On several occasions, Suu Kyi has stated her chief priority will be to reform the constitution, targeting two provisions: Article 436, the ‘keystone’ provision; and Article 59(f), which bars Suu Kyi from holding the presidency on the grounds that her late husband was a foreigner and their two children are British citizens.
Ko Ni, a lawyer who serves as an advisor to the NLD, and the author of the book How to Amend Myanmar’s Constitution, admitted that amending the constitution formally would be impossible without the consent of the military commander-in-chief, Min Aung Hlaing. Which, of course, is exactly the point.
The party’s only other option would be to pursue an “extra-constitutional” strategy, tabling a proposal to scrap the charter, rewriting it and holding new elections. All this, he said, requires just 50%+1 of the vote in parliament. “If we write a proposal, we can show many reasons why this constitution is not actually
a democratic constitution, and not a federal constitution,” he said.
True enough.
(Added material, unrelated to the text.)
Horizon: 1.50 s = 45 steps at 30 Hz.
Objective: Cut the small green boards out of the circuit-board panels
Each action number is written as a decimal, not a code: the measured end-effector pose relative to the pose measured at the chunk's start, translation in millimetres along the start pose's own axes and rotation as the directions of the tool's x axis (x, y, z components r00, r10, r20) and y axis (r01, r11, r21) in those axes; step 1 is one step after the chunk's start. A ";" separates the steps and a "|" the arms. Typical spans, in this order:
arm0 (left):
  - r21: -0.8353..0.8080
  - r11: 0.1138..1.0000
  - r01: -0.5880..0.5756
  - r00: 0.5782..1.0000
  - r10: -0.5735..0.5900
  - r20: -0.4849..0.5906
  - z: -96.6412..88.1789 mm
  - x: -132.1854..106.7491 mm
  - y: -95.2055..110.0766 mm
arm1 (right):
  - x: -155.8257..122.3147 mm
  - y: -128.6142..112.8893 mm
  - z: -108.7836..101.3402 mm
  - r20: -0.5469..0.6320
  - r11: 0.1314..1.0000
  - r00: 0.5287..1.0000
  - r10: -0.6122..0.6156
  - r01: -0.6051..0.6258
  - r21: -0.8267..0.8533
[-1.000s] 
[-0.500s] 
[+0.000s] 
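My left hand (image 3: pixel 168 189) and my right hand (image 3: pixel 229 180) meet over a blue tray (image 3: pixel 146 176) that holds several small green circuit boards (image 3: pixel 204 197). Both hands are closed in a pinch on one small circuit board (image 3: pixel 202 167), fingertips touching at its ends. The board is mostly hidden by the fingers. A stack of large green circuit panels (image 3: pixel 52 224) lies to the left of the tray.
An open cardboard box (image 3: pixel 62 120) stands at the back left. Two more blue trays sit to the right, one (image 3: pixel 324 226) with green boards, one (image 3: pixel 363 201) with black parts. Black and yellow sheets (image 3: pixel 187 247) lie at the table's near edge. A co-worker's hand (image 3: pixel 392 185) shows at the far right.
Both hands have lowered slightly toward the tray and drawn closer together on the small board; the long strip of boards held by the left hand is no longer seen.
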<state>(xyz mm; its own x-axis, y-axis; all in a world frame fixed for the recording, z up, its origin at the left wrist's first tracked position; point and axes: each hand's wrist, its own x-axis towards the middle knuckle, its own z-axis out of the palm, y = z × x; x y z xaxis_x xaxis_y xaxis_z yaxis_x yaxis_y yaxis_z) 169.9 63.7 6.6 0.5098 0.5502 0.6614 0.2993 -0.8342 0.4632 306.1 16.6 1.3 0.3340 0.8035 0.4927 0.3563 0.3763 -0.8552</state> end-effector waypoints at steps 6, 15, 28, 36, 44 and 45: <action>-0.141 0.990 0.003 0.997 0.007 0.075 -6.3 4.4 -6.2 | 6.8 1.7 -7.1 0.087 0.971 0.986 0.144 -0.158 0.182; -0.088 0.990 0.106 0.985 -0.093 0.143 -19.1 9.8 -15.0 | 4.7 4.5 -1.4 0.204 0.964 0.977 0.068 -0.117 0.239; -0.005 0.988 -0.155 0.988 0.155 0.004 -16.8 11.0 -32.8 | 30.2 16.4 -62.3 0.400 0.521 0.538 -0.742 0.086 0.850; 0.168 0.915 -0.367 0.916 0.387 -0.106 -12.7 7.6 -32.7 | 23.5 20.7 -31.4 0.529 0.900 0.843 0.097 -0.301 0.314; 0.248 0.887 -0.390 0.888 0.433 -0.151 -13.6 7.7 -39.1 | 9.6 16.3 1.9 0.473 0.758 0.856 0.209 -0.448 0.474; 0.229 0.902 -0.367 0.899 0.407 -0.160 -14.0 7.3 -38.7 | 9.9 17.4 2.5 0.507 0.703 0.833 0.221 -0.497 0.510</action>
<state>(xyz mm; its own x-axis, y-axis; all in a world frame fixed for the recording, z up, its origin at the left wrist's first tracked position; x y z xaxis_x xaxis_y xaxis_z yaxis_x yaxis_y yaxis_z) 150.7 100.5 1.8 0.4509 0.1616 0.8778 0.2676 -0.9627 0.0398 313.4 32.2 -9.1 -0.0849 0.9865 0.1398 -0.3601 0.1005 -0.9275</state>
But whether the party can press for this goal in the next five years without risking friction with the military, and therefore marring progress on other fronts, remains doubtful.
Farmaner of Burma Campaign UK said there was little chance the military would acquiesce to rewriting of the constitution. “People keep talking about the elections as a step in a process of transition, but as far as the military are concerned the transition is now complete. No further steps are required,” he said.
Whatever happens, Myanmar’s next government will include, in uneasy proximity, two long-time rivals: an NLD still flush with victory and a chastened, yet still powerful, military. Some irony: for years, these two parties represented the poles of the country’s political struggle. Now the future may well hinge on how they manage to get along.